- Task to carry out: Output only the lines of the entries that follow, starting at the one with "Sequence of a" and running down to the one with "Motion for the", both included and unchanged.

- Provided material:

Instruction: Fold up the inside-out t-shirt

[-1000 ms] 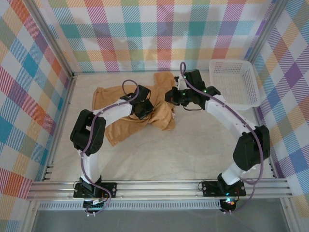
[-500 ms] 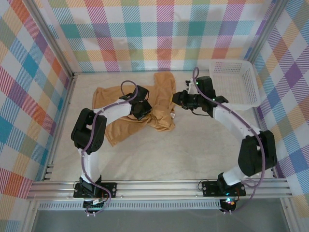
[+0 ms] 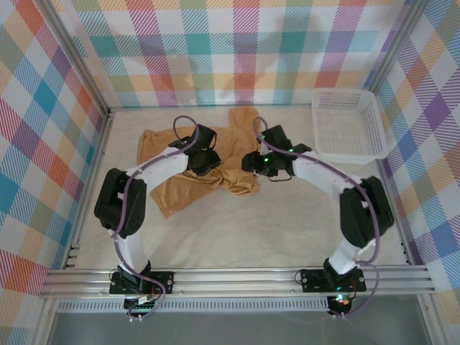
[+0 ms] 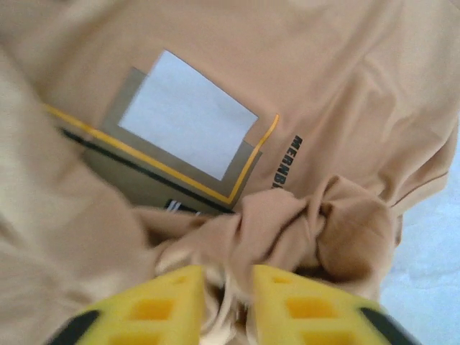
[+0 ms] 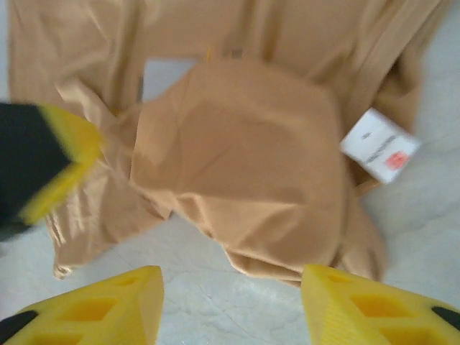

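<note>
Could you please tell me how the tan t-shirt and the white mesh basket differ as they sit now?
The t-shirt is tan, soft cloth, lying crumpled mid-table; the basket is white, rigid mesh, standing at the far right corner. The t-shirt carries a white tag; the basket holds nothing. Both rest on the table.

Top view high at the near edge, facing down; wrist views close over the t-shirt (image 3: 183, 192) — shared by all.
</note>
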Robot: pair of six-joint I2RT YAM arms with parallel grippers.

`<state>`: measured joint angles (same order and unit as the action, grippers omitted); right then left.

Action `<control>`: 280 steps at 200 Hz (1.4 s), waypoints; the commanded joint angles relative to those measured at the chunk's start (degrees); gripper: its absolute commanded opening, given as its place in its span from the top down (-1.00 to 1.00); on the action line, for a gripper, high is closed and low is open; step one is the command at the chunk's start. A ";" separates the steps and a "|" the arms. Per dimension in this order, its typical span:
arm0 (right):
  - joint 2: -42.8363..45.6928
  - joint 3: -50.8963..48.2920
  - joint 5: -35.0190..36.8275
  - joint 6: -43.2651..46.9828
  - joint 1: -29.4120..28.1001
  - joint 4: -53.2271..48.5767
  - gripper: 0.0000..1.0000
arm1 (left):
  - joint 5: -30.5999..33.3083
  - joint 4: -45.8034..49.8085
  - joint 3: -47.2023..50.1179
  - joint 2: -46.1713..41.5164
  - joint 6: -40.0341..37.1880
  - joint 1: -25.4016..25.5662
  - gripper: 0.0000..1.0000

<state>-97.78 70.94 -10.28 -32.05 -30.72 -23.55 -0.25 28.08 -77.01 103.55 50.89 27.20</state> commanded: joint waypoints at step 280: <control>-5.20 20.37 5.55 7.88 -0.42 -13.54 1.00 | 2.12 19.87 15.54 -30.39 -15.05 -20.11 1.00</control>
<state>-110.19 84.90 -7.97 -27.05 -31.77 -33.56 -1.21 40.47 -51.94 78.37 39.77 10.33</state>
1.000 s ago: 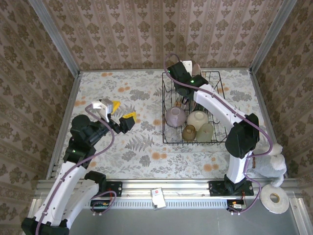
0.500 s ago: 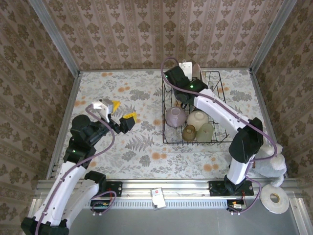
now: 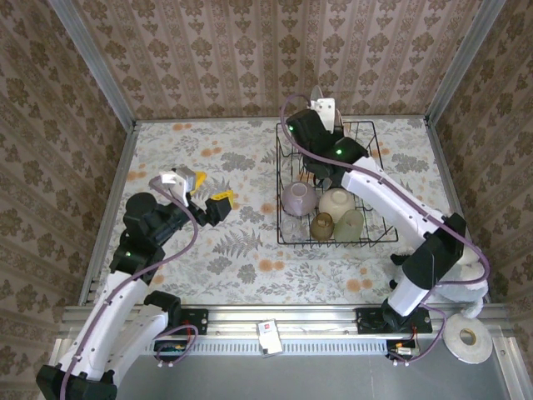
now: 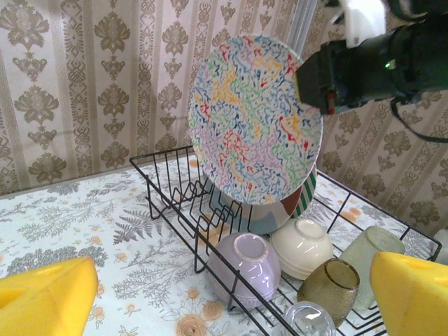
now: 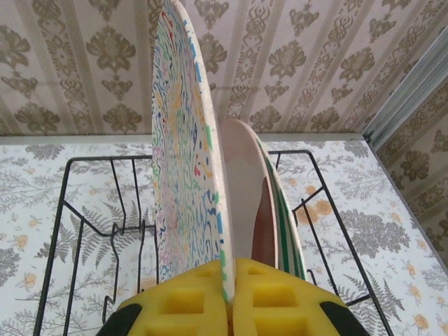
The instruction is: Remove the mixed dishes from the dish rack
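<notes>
Right claw (image 5: 227, 294) clamped on the rim of a round, glossy squiggle-patterned plate (image 5: 182, 140), upright over the black wire dish rack (image 4: 183, 183); striped plate (image 5: 285, 238) behind, mostly hidden. Left claw (image 3: 208, 189) spread wide, empty, yellow pads (image 4: 42, 297) cut off at frame corners.

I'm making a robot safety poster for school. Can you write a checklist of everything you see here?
Surface: table with a floral cover.
Job's things: dish rack holds lavender bowl, cream cup, amber cup, pale-green cup and two upright plates; colourful plate is raised above them.
Clutter: plush toy and tape roll by the right arm's base.
Grippers: left gripper open over the table; right gripper shut on the colourful plate's edge.
Cables: purple cable along each arm.
Surroundings: wallpapered walls, metal frame.
</notes>
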`<control>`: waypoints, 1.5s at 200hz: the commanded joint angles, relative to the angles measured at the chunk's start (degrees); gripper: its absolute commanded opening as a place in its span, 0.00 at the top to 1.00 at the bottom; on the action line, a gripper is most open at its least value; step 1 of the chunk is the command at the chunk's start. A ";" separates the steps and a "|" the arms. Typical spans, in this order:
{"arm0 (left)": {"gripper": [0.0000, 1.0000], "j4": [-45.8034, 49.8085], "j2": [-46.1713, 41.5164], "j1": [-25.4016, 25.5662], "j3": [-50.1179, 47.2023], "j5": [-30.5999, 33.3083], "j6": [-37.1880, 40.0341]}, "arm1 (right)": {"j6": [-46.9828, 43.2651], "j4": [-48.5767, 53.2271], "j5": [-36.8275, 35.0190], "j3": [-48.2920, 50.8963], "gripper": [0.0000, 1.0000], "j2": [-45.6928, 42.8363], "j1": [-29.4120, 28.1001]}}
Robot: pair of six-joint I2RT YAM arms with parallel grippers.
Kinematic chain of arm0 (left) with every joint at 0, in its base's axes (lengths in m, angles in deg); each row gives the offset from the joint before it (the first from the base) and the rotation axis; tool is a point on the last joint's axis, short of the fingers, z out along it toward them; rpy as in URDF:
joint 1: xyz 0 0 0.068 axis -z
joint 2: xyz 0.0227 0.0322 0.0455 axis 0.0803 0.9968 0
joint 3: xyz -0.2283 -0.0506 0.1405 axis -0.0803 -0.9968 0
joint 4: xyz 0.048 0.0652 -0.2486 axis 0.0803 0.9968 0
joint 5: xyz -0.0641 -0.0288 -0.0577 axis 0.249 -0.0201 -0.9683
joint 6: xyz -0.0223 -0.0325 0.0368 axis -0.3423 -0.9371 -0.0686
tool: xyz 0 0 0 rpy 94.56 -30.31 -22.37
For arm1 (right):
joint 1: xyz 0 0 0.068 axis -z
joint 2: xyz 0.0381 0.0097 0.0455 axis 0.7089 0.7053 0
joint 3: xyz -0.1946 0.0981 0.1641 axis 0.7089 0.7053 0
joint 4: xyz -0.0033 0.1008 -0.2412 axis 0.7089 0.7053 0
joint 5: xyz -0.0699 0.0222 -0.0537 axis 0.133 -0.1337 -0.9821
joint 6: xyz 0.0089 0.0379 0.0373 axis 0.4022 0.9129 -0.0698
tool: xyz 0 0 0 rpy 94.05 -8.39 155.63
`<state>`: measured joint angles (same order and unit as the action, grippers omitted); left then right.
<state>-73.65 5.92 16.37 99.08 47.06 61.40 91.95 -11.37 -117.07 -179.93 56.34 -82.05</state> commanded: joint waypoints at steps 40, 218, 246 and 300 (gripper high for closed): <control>0.00 1.25 2.05 0.18 1.54 1.58 -0.21 | -3.09 -3.65 -1.75 -0.06 1.00 -7.80 -0.86; 0.04 -6.05 22.91 -5.64 11.87 -17.76 -25.50 | 13.72 -13.16 74.60 19.62 1.00 -27.73 23.85; 0.12 -12.72 29.34 -5.77 13.66 -25.51 -30.77 | 18.55 -17.31 83.34 24.57 1.00 -28.68 28.73; 0.21 -27.31 38.14 -5.17 15.13 -32.79 -41.75 | 23.10 -23.80 93.00 30.77 1.00 -29.84 33.37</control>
<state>-92.25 42.35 11.05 111.83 20.24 25.58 111.14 -26.36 -33.16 -150.18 28.91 -49.66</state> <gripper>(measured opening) 0.801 0.084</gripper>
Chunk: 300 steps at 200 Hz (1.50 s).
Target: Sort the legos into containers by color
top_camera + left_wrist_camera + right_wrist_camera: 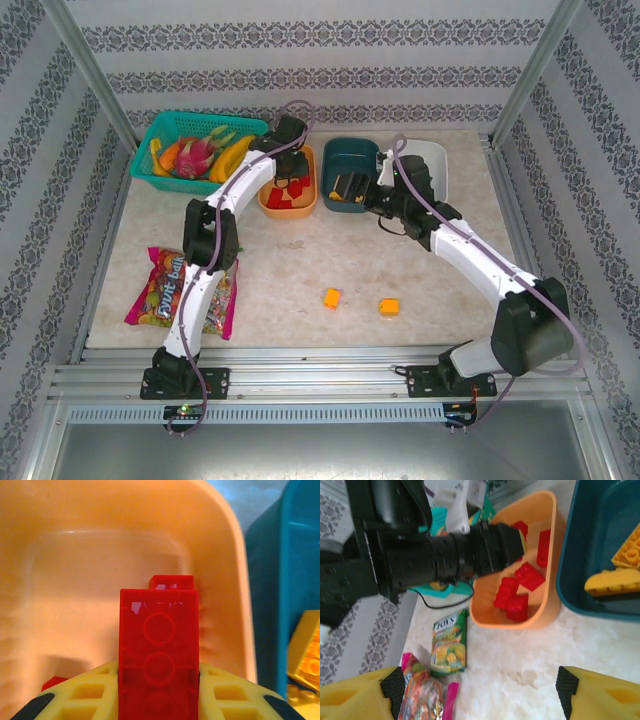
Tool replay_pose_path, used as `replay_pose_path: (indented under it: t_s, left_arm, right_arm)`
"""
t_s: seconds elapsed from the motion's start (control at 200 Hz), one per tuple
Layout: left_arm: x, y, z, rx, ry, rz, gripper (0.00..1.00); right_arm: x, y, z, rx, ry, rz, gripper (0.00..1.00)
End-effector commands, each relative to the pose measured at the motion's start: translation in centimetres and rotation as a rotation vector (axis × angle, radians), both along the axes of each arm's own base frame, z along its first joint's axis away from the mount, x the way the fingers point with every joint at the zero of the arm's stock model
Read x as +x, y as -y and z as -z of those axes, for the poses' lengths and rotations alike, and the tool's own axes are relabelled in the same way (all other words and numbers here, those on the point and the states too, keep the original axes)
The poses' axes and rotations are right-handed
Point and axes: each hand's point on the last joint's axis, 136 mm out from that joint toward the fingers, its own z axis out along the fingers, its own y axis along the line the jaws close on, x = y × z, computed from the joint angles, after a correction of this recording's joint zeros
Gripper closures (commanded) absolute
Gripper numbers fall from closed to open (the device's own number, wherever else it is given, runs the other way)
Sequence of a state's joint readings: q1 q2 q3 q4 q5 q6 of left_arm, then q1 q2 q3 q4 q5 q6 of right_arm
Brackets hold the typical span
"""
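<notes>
left arm bends at the elbow at mid left and stretches to the upper centre; the left end effector is clamped on a red lego over the orange bowl. right arm angles in from lower right, right end effector spread wide and empty beside the teal bowl. two orange-yellow legos lie on the bench.

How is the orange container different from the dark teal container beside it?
Colour: the orange container is light orange, the dark teal container deep blue-green. Contents: the orange one holds red bricks; the teal one holds yellow bricks. The left gripper holds a red brick over the orange one, not the teal one. Both are shallow, rounded bowls, side by side.
</notes>
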<state>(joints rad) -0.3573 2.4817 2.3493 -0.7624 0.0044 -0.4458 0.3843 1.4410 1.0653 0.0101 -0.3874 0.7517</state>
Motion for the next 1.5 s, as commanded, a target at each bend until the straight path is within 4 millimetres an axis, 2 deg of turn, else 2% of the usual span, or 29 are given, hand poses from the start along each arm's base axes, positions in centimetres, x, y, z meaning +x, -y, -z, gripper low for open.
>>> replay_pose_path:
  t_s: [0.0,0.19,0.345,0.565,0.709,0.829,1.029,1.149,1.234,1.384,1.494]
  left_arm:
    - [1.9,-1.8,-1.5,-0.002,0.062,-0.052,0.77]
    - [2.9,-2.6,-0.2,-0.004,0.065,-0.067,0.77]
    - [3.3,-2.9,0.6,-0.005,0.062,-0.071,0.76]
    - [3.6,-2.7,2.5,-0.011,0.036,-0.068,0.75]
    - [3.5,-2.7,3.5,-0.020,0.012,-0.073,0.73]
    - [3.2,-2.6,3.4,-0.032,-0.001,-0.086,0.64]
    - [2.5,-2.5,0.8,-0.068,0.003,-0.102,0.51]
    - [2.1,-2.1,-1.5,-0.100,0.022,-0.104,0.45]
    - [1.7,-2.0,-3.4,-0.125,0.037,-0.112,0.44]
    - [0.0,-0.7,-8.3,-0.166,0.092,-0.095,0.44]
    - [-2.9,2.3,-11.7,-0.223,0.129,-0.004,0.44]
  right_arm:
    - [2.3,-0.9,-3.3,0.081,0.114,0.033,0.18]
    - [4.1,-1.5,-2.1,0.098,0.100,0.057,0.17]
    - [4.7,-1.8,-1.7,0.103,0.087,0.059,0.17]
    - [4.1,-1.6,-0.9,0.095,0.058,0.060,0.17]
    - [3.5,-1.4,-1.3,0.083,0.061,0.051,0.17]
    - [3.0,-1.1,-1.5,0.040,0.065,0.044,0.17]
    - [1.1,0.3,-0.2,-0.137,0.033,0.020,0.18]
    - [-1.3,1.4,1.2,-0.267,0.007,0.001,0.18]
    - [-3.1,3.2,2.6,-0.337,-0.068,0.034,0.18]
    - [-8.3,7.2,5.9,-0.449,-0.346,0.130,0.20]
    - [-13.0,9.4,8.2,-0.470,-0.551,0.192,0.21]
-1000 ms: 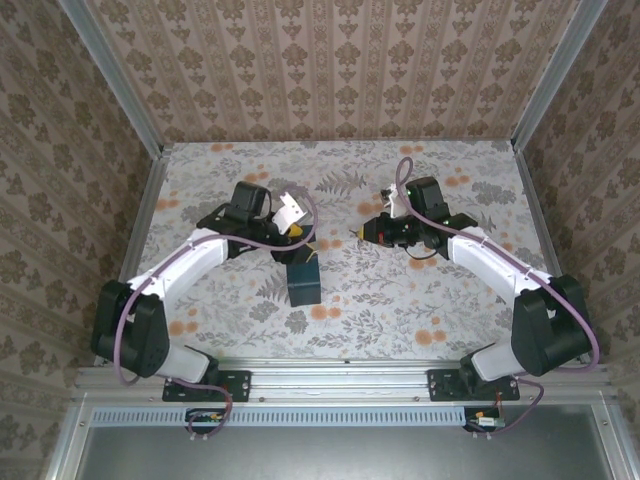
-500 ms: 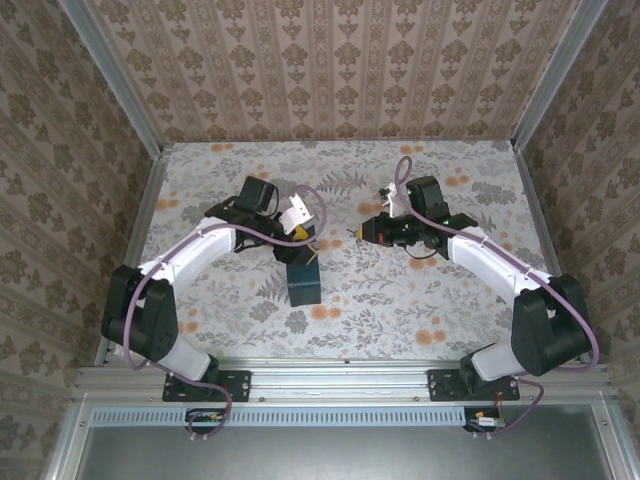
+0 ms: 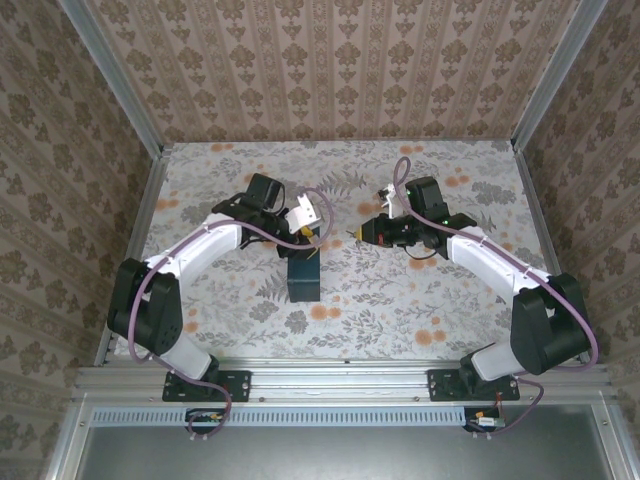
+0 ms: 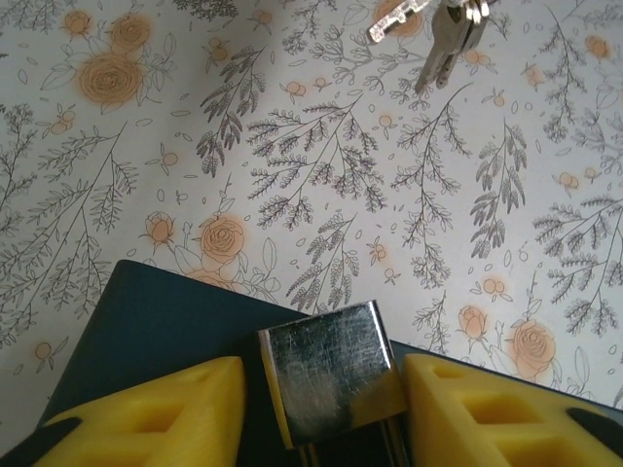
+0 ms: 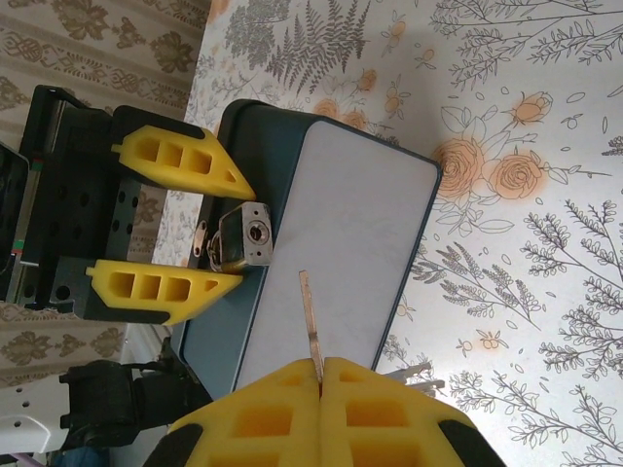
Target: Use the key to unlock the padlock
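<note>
- Your right end effector [image 5: 321,368] was pinched closed on the key [image 5: 310,326]. The blade stuck straight out past the pads, with its long axis running 6 to 12 in the right wrist view and the tip at 12.
- The padlock [image 5: 243,238], a small silver block, sat against the edge of a blue box [image 3: 303,282] standing on the tabletop [image 3: 420,300]. Its keyhole face was turned towards the right wrist camera.
- Your left end effector [image 3: 306,237] straddled the padlock with one yellow pad on each side. The left wrist view showed a sliver of gap on one side, so I judged it parted and not yet clamping.
- From above, the padlock lay at about 9 o'clock from your right end effector, with open tabletop between them. The left arm was right on the padlock and the right arm was well apart from it.
- In the right wrist view, the keyhole sat at about 10 o'clock from the key tip. By my reading, you would need to shift the blade that way before pushing in.
</note>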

- Expected answer:
Sequence of a state's joint readings: q1 q2 q3 q4 q5 q6 of left_arm, then q1 q2 q3 q4 q5 q6 of right_arm
Brackets hold the typical span
"""
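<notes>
left arm bends at the elbow at mid left and stretches to the upper centre; the left end effector is clamped on a red lego over the orange bowl. right arm angles in from lower right, right end effector spread wide and empty beside the teal bowl. two orange-yellow legos lie on the bench.

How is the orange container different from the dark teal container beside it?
Colour: the orange container is light orange, the dark teal container deep blue-green. Contents: the orange one holds red bricks; the teal one holds yellow bricks. The left gripper holds a red brick over the orange one, not the teal one. Both are shallow, rounded bowls, side by side.
</notes>
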<state>(joints rad) -0.3573 2.4817 2.3493 -0.7624 0.0044 -0.4458 0.3843 1.4410 1.0653 0.0101 -0.3874 0.7517</state>
Motion for the next 1.5 s, as commanded, a target at each bend until the straight path is within 4 millimetres an axis, 2 deg of turn, else 2% of the usual span, or 29 are given, hand poses from the start along each arm's base axes, positions in centimetres, x, y, z meaning +x, -y, -z, gripper low for open.

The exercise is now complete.